◆ ASSIGNMENT ◆
Make an exact copy of the data below, leaving out every picture.

Start of SUPPLIED DATA

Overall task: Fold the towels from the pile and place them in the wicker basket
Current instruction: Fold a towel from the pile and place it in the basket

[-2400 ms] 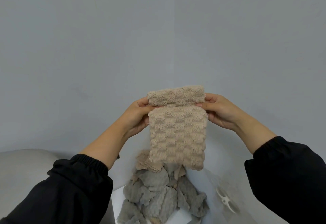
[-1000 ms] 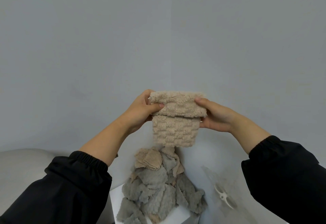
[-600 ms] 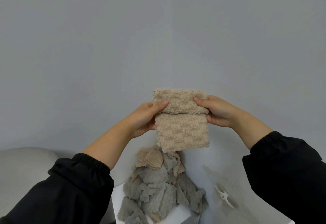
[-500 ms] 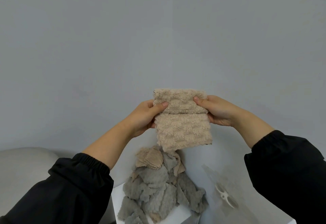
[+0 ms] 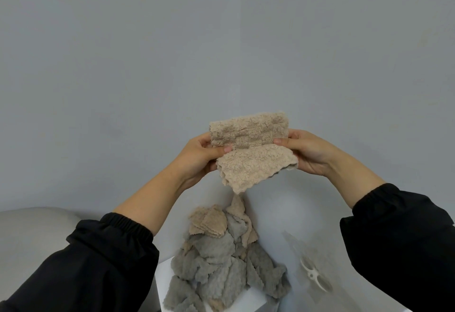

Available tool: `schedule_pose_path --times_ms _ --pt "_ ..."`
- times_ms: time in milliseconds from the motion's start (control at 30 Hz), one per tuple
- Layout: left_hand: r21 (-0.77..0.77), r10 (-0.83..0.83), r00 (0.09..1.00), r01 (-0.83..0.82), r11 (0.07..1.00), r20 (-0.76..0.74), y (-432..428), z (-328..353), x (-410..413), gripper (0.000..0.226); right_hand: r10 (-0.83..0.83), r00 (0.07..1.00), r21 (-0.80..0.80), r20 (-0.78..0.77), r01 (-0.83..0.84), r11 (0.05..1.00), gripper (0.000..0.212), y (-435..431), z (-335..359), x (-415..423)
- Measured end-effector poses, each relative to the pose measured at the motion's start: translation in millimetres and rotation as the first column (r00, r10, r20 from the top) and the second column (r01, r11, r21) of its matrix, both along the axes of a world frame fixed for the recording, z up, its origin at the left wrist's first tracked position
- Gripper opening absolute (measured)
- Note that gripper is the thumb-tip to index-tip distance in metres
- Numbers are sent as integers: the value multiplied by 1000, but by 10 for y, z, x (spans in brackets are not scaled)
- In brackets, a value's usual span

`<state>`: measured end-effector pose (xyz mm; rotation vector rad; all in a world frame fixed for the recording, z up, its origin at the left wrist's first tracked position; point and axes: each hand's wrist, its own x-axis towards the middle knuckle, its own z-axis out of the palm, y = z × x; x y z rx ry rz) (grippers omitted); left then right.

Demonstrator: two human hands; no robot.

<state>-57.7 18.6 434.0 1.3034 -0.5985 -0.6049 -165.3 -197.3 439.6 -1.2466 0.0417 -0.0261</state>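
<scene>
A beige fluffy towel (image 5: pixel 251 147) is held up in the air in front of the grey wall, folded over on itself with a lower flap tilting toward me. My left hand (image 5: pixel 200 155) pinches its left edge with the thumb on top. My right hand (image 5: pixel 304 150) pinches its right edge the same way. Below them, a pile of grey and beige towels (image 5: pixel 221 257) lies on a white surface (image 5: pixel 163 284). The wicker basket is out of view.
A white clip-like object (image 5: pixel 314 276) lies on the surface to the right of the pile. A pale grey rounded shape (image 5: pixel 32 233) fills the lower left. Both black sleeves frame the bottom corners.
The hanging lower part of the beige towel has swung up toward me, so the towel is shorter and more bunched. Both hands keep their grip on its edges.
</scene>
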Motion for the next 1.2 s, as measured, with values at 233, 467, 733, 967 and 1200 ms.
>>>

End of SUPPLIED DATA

◆ RESPONSE ◆
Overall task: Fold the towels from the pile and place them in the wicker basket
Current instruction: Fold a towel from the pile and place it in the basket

[-2400 ms] 
[-1000 ms] 
[-600 ms] 
[-500 ms] 
[+0 ms] 

Available tool: `schedule_pose_path --times_ms _ --pt "_ ..."`
- times_ms: time in milliseconds from the motion's start (control at 30 Hz), one per tuple
- Layout: left_hand: r21 (-0.77..0.77), r10 (-0.83..0.83), r00 (0.09..1.00), r01 (-0.83..0.82), r11 (0.07..1.00), r20 (-0.76..0.74), y (-432..428), z (-328..353), x (-410..413), gripper (0.000..0.226); right_hand: r10 (-0.83..0.83), r00 (0.07..1.00), r21 (-0.80..0.80), r20 (-0.78..0.77), r01 (-0.83..0.84), r11 (0.05..1.00), gripper (0.000..0.212), y (-435..431), z (-335..359), x (-415..423)
- Measured end-effector poses, each relative to the pose measured at the motion's start: translation in millimetres and rotation as the first column (r00, r10, r20 from the top) and the second column (r01, r11, r21) of its matrix, both along the axes of a world frame fixed for the recording, z up, its origin at the left wrist's first tracked position
- Gripper opening absolute (measured)
- Note that gripper is the thumb-tip to index-tip distance in metres
- Numbers are sent as integers: the value multiplied by 1000, but by 10 for y, z, x (spans in brackets are not scaled)
- In brackets, a value's usual span

`<state>`: measured end-effector pose (xyz mm; rotation vector rad; all in a world frame fixed for the recording, z up, its origin at the left wrist's first tracked position; point and axes: each hand's wrist, its own x-axis towards the middle knuckle, its own z-axis out of the palm, y = z × x; x y z rx ry rz) (grippers omitted); left then right.

Demonstrator: two human hands; no robot.

<state>-57.7 18.6 434.0 1.3034 -0.5985 -0.6049 -165.3 -197.3 439.6 -1.2466 0.0417 -0.0261</state>
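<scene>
A beige fluffy towel (image 5: pixel 251 147) is held up in the air in front of the grey wall, folded over on itself with a lower flap tilting toward me. My left hand (image 5: pixel 200 155) pinches its left edge with the thumb on top. My right hand (image 5: pixel 304 150) pinches its right edge the same way. Below them, a pile of grey and beige towels (image 5: pixel 221 257) lies on a white surface (image 5: pixel 163 284). The wicker basket is out of view.
A white clip-like object (image 5: pixel 314 276) lies on the surface to the right of the pile. A pale grey rounded shape (image 5: pixel 32 233) fills the lower left. Both black sleeves frame the bottom corners.
The hanging lower part of the beige towel has swung up toward me, so the towel is shorter and more bunched. Both hands keep their grip on its edges.
</scene>
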Motion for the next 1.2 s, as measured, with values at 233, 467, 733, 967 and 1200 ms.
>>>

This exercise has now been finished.